La archiconocida estilista de moda inglesa, Isabella Blow, conocida por sus extrafalarios sombreros, se suicidó el pasado 7 mayo tras ingerir insecticida Paraquat (de la misma forma que se había suicidado su padre). Y mejor que hablar yo de ella, dejemos hablar a sus amigos:
Philip Treacy: Isabella Blow ha sido la persona más fascinante que conocí cuando llegué a Londres desde Irlanda. En 20 años conocí a todos mis héroes pero ninguno la ha igualado. Todos parecían aburridos en comparación. Hoy estaba en mi estudio y la veía en todos los lados. Ella se encuentra en cualquier sombrero que hago y en cualquier rincón en el que me encuentro.

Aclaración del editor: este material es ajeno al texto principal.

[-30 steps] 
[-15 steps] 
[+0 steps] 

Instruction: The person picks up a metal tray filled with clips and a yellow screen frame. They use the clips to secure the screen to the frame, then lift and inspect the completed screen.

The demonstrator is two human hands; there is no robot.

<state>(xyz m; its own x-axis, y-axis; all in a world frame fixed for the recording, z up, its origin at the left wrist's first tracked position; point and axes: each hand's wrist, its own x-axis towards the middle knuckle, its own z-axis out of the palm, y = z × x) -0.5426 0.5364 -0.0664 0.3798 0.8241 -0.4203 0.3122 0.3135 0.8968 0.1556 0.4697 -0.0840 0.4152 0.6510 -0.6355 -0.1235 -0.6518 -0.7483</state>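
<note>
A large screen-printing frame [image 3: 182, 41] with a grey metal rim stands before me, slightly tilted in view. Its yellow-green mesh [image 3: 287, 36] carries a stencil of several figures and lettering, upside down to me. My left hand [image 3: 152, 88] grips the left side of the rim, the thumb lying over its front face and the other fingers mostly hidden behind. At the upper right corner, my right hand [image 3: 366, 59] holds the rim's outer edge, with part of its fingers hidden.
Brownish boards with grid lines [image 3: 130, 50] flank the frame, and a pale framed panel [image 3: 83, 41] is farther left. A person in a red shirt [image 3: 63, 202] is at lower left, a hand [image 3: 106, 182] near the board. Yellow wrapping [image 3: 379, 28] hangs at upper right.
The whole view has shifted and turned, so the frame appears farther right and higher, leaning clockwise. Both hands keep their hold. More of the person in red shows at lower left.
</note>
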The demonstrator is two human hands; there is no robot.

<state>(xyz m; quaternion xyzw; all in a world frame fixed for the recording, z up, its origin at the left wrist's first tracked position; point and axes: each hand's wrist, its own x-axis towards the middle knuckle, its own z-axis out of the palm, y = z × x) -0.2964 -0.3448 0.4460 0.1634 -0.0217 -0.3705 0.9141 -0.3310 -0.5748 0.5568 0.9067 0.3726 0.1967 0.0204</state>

Hussein Chalayan: Uno de los grandes momentos de mi vida fue nuestro viaje a Estambul. Me senté unas filas detrás de ella durante el viaje, y su sombrero era como una nana visual que me hacía dormir. También me acuerdo de ella paseando por el casco antiguo de la ciudad con un sombrero de avestruz como si fuera un cuadro clásico.
Bryan Ferry: Nunca me aburrí con ella, con ese gran sentido del humor y su risa contagiosa. Era una apasionada de las beautiful things y su entusiasmo era abrumador y enfermizamente obsesivo. Era como un tifón colorido, nunca dejaba las cosas a la mitad. Era como sus sombreros, única. Un simple desayuno con ella se convertía en una gran experiencia. Como amiga era ferozmente leal. El mundo de la moda llorará durante mucho tiempo su pérdida.
Karl Lagerfeld: Isabella era una excéntrica a las más pura tradición inglesa. En Francia no ha existido nadie así.
Ann Wintour: Contraté a Isabella en 1981 como asistenta. Tenía siempre su pandilla con la que se reunía a charlar en los despaches de Vogue. Basquiat era un visitante habitual, y los dos se sentaban durante horas. Su personalidad atraía a personajes tan singulares como ella, y conforme su carrera iba progresando, Isabella fue capaz de encauzar perfectamente su individualidad y lanazar a la gente en la que creía. Un espíritu libre irrepetible.